→ HOW TO COMPLETE THIS TASK: Your task is to print all of the data word for word.

*** Opening SUPPLIED MATERIAL ***

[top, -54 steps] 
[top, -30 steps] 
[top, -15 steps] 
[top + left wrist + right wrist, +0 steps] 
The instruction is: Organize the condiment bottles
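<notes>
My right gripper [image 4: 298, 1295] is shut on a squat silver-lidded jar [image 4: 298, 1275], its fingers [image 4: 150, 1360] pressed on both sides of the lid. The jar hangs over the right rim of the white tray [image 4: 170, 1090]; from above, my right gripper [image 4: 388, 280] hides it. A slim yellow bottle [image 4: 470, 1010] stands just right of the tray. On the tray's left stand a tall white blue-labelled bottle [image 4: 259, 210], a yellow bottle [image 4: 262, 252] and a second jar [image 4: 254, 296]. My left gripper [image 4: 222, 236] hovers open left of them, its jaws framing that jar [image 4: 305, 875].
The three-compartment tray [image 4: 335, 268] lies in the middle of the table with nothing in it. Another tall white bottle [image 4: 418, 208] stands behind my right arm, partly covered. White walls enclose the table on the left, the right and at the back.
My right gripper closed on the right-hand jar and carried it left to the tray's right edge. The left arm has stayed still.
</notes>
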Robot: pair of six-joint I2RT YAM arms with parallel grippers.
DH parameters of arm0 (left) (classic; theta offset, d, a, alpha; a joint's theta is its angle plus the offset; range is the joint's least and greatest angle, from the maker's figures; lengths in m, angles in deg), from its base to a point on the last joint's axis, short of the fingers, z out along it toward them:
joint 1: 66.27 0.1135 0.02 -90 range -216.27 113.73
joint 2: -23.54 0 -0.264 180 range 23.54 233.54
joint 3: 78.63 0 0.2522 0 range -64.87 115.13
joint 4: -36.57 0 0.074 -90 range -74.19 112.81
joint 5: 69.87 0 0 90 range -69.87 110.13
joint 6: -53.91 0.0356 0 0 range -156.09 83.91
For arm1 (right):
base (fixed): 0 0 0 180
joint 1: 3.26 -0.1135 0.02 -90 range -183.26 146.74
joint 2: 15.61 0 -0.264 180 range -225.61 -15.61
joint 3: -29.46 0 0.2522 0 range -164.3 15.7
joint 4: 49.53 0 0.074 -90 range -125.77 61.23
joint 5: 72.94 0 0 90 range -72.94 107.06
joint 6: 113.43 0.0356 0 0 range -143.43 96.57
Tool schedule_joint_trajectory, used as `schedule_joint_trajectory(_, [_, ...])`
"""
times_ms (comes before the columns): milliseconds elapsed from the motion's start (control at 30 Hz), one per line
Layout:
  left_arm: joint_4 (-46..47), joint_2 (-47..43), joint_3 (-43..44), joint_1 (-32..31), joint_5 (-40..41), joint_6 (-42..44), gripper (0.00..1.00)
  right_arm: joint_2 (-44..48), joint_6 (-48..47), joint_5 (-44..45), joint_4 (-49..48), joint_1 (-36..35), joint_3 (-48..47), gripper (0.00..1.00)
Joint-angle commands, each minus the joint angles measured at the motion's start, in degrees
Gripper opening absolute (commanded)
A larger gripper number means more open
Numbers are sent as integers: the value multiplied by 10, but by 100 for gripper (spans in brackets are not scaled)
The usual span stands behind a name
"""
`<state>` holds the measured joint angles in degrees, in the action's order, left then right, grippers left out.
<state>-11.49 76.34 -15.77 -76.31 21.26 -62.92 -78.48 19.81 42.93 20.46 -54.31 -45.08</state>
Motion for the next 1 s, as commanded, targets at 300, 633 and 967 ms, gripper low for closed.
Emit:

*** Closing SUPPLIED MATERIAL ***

→ OUTPUT:
[top, -54 steps] 
[top, -30 steps] 
[top, -15 steps] 
[top + left wrist + right wrist, +0 steps] 
The instruction is: Organize the condiment bottles
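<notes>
My right gripper [image 4: 298, 1295] is shut on a squat silver-lidded jar [image 4: 298, 1275], its fingers [image 4: 150, 1360] pressed on both sides of the lid. The jar hangs over the right rim of the white tray [image 4: 170, 1090]; from above, my right gripper [image 4: 388, 280] hides it. A slim yellow bottle [image 4: 470, 1010] stands just right of the tray. On the tray's left stand a tall white blue-labelled bottle [image 4: 259, 210], a yellow bottle [image 4: 262, 252] and a second jar [image 4: 254, 296]. My left gripper [image 4: 222, 236] hovers open left of them, its jaws framing that jar [image 4: 305, 875].
The three-compartment tray [image 4: 335, 268] lies in the middle of the table with nothing in it. Another tall white bottle [image 4: 418, 208] stands behind my right arm, partly covered. White walls enclose the table on the left, the right and at the back.
My right gripper closed on the right-hand jar and carried it left to the tray's right edge. The left arm has stayed still.
</notes>
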Robot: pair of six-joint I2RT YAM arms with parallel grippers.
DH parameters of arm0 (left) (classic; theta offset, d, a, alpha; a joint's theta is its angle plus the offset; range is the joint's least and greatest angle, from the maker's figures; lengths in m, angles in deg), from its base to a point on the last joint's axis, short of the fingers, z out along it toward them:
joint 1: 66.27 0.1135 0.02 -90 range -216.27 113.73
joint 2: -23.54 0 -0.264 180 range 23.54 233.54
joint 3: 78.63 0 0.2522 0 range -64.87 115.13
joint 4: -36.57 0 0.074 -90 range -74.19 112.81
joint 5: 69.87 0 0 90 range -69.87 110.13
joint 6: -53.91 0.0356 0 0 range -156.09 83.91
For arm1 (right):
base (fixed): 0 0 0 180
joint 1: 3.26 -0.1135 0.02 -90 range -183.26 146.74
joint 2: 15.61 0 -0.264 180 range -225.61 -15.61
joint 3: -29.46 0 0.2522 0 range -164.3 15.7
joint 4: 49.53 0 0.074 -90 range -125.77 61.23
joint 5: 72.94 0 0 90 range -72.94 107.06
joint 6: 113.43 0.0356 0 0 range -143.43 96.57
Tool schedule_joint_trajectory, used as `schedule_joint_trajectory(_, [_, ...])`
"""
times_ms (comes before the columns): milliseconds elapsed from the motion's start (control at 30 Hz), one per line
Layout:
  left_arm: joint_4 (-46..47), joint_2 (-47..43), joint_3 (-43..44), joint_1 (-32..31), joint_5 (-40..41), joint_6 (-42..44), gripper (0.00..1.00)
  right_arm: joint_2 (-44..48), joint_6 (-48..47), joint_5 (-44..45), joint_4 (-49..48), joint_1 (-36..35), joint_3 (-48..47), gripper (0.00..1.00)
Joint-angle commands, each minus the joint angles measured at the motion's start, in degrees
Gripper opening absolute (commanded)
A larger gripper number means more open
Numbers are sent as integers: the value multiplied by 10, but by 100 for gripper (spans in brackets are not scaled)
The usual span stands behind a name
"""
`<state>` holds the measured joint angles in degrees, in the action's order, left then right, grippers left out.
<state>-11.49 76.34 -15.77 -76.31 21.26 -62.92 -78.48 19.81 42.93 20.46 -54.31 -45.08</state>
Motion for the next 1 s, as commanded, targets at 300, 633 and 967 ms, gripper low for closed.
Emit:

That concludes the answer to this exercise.